The film is included in the season 7 DVD release of the Sabrina the Teenage Witch television series.

==Plot==
Sabrina has received a letter from her father asking her to try and open a mysterious antique gold locket which her Aunt Sophia is trapped inside, however she has only two weeks to do so or the magic will fade and Aunt Sophia will be lost forever. The only clue she has is that "the secret to the locket lies in Rome" so Sabrina heads for Italy and the Eternal City of Rome, for what was supposed to be "two cat-less weeks" to herself. Unknown to her she is accompanied by Salem who has stowed away in her backpack. Sabrina finds an unexpected roommate: Gwen, a British witch with a talking guinea pig named Stonehenge (nicknamed "Stony"). At the inn where she is staying, Sabrina learns that her Aunt Sophia was banished and trapped in the locket because she fell in love with a mortal who betrayed her and revealed to a friend that she was a witch. Later while traveling the city, she meets Paul, the gorgeous American photographer who catches her before she falls into the famous Trevi Fountain. Together, Sabrina and Gwen set out to solve the mystery of the locket. When Paul and his friend Travis witness Sabrina doing magic, while turning a walking statue to stone (that Gwen brought to life by accident) they come up with an idea to sell the story. In the end Paul doesn't betray Sabrina, which sets Aunt Sophia free, as the locket says "Trust your heart".

==Cast==
- Melissa Joan Hart as Sabrina Spellman, a teenage witch, visiting Rome to unlock the mystery of her aunt Sophia’s locket to stop Sophia being lost forever.(Aunt Sophia looks just like Sabrina hinting that Melissa Joan Hart acted as Aunt Sophia in her few appearances) She has to learn to trust her heart when she finds out Paul’s secret.
- Eddie Mills as Paul, an adopted American photographer, who saves Sabrina from falling into the famous Trevi Fountain. Paul finds out that Sabrina is a witch, and he tries to get evidence on video camera, so that he can sell the story along with Travis. After Sabrina reunites him with his real family in Italy, he doesn’t want to expose her and destroys the video evidence.
- Tara Charendoff as Gwen, a British witch whose spells never go the way she plans. She helps Sabrina unlock the locket. She has a crush on Alberto, who she accidentally turns into a pigeon.

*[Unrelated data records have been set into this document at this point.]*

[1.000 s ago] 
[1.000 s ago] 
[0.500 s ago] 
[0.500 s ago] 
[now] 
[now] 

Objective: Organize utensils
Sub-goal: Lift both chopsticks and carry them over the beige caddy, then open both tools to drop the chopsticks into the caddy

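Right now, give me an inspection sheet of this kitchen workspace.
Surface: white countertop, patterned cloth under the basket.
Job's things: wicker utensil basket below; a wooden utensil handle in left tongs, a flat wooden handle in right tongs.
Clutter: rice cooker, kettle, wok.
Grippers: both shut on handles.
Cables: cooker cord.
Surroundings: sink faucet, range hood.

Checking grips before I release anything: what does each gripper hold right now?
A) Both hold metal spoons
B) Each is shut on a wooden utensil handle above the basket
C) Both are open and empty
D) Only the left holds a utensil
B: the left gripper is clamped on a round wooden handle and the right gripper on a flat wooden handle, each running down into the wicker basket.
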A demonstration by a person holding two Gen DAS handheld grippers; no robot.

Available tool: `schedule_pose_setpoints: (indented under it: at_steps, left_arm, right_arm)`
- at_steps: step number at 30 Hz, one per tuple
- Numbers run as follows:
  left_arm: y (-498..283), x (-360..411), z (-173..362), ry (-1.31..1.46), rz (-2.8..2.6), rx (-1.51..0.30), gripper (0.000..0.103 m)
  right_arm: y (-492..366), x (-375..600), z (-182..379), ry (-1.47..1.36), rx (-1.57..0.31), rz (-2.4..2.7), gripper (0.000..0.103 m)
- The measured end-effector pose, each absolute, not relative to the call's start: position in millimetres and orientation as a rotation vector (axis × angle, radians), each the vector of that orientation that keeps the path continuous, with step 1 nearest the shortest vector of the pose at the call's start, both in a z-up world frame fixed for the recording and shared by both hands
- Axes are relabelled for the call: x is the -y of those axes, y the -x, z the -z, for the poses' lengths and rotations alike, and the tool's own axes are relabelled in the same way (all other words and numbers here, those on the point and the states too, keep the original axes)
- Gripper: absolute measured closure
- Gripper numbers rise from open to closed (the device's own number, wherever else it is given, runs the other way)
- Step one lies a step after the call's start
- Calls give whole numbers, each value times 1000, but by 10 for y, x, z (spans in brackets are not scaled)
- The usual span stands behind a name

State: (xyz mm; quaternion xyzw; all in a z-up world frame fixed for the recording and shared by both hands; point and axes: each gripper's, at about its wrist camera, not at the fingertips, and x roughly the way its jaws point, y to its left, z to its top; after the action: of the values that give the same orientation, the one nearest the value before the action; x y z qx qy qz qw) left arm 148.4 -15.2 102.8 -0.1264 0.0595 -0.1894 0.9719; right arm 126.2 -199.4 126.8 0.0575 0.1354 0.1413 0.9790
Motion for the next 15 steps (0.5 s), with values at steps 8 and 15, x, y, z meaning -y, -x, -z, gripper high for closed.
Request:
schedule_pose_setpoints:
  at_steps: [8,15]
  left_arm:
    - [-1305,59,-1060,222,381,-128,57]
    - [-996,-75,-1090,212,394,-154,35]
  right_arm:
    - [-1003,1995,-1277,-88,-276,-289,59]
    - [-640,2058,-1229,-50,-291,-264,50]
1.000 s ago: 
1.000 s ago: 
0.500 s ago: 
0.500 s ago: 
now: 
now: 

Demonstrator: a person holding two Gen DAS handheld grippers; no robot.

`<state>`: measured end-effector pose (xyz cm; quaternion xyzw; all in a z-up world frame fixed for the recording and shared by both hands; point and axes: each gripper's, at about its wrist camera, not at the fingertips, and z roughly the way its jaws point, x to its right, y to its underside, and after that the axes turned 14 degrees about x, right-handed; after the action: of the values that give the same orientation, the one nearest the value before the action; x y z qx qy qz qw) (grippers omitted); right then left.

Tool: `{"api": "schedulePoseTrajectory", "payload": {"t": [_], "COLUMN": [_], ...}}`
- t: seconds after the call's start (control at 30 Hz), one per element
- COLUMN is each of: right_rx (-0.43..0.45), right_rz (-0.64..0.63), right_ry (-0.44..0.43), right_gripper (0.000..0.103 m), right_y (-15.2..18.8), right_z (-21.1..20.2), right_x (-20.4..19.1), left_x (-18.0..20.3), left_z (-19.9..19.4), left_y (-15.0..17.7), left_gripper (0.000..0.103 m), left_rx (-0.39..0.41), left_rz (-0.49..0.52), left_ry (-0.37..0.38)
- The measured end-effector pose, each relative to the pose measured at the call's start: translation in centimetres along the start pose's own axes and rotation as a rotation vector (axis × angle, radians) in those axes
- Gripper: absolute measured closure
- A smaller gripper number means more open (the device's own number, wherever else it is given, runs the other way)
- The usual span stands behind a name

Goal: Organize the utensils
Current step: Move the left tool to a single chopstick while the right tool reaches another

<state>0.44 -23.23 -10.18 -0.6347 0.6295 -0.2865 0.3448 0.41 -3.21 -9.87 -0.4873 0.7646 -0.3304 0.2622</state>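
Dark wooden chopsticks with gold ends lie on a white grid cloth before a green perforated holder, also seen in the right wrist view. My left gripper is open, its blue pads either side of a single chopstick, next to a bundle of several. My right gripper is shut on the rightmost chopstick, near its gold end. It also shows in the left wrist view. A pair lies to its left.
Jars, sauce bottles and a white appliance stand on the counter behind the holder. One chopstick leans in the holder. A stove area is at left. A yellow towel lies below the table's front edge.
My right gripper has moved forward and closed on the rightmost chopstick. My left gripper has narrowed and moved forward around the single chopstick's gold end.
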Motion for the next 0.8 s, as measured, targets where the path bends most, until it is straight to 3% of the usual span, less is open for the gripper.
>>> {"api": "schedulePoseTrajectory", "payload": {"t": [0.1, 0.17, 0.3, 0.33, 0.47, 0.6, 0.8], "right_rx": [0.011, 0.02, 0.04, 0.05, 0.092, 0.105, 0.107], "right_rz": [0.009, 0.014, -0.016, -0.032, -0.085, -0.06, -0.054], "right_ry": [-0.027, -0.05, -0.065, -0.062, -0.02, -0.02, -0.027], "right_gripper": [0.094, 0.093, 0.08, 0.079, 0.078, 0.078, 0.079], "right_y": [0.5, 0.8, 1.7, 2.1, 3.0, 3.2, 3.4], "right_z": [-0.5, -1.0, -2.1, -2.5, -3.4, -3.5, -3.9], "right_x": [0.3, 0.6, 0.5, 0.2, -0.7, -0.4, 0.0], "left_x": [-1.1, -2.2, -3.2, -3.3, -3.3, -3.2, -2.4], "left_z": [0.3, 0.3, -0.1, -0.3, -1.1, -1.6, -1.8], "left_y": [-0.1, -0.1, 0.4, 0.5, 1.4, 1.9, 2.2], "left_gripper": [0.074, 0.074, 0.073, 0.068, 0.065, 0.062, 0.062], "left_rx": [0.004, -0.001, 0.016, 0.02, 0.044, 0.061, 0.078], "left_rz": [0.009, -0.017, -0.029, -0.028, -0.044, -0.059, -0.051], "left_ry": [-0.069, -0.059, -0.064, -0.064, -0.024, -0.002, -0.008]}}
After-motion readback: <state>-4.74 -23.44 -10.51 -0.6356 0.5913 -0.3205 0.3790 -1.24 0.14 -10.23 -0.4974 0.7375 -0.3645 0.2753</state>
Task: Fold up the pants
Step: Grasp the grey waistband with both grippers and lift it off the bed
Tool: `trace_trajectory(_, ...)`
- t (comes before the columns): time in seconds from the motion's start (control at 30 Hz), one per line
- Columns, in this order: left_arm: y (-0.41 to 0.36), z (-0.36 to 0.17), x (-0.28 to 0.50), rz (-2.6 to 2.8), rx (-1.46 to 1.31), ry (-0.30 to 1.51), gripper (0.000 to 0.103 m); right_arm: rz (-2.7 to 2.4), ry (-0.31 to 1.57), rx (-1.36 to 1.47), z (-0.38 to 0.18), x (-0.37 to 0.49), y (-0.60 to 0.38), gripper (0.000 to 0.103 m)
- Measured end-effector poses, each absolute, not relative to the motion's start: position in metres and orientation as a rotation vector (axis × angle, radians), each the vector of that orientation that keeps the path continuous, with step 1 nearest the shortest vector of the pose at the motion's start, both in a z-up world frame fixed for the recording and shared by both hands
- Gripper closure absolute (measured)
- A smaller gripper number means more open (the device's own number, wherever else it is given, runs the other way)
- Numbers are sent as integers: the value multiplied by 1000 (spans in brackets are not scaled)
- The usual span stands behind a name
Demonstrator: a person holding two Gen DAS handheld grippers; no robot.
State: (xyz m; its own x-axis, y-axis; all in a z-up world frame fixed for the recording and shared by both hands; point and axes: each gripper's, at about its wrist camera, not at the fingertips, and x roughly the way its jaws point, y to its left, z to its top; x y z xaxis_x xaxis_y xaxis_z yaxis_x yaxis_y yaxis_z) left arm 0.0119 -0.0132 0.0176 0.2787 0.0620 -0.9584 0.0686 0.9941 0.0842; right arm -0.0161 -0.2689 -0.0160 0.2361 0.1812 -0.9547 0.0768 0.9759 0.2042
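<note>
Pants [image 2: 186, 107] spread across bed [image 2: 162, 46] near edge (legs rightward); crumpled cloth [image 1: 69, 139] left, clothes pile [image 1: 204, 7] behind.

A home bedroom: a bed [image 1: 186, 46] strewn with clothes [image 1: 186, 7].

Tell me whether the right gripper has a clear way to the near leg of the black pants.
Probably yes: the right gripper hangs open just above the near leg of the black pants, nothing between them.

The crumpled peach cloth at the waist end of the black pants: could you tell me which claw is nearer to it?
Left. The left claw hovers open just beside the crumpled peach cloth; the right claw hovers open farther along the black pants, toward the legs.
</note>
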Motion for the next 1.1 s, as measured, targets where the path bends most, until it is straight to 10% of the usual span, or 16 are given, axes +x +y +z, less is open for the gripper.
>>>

To change him back she has to kiss him, however there is no way of her knowing which pigeon he is.
- James Fields as Travis, a friend of Paul's who intends to gather evidence to expose Sabrina as a witch and become rich.
- Eric Alexander as Alberto, a handsome young man who Gwen accidentally turns into a pigeon. Determined to turn him back into a human, Gwen ends up randomly kissing pigeons in hopes of changing Alberto back. When she is about to give up, she relents on kissing a pigeon who keeps visiting her and Alberto is restored to human form.
- Nick Bakay as the voice of Salem Saberhagen, a 500-year-old witch, sentenced to spend 100 years as a cat as punishment for attempting to take over the world. Salem stows away in Sabrina’s backpack and once in Rome, befriends Stony to gain free food from outdoor eateries, as people don’t take kindly to finding a guinea pig in their food.
- Richard Steven Horvitz as the voice of Stonehenge, aka Stoney, Gwen's talking guinea pig.

==Books==
As part of the Sabrina the Teenage Witch book collection, a book titled Sabrina the Teenage Witch: Sabrina Goes to Rome is available. The book is credited to author Mel Odom and the film's screenwriter Daniel Berendsen. It is unnumbered, as is the second film's book adaptation. The other books in the series are numbered in reading order. The book adds in a subplot not shown in the film - featuring Sabrina's aunts back in Westbridge spying on Harvey and a mysterious girl named Tish. This also references previous continuity from the TV series, where Hilda has brought back the three butlers the aunts used to employ (as shown in season 1's "The Great Mistake").

As part of the Sabrina, the Teenage Witch: Salem's Tails book collection, a book titled Salem's Tails: Salem Goes to Rome is available. The book tells Salem's tale of his trip to Rome. This book is also unnumbered.

==Music==
- The song heard in the opening credits is "Sky Fits Heaven" by Madonna.
- Other songs featured in the movie include, "Crush" by Jennifer Paige.
- The song heard at the ending credits is "Gassenhauer" by Carl Orff.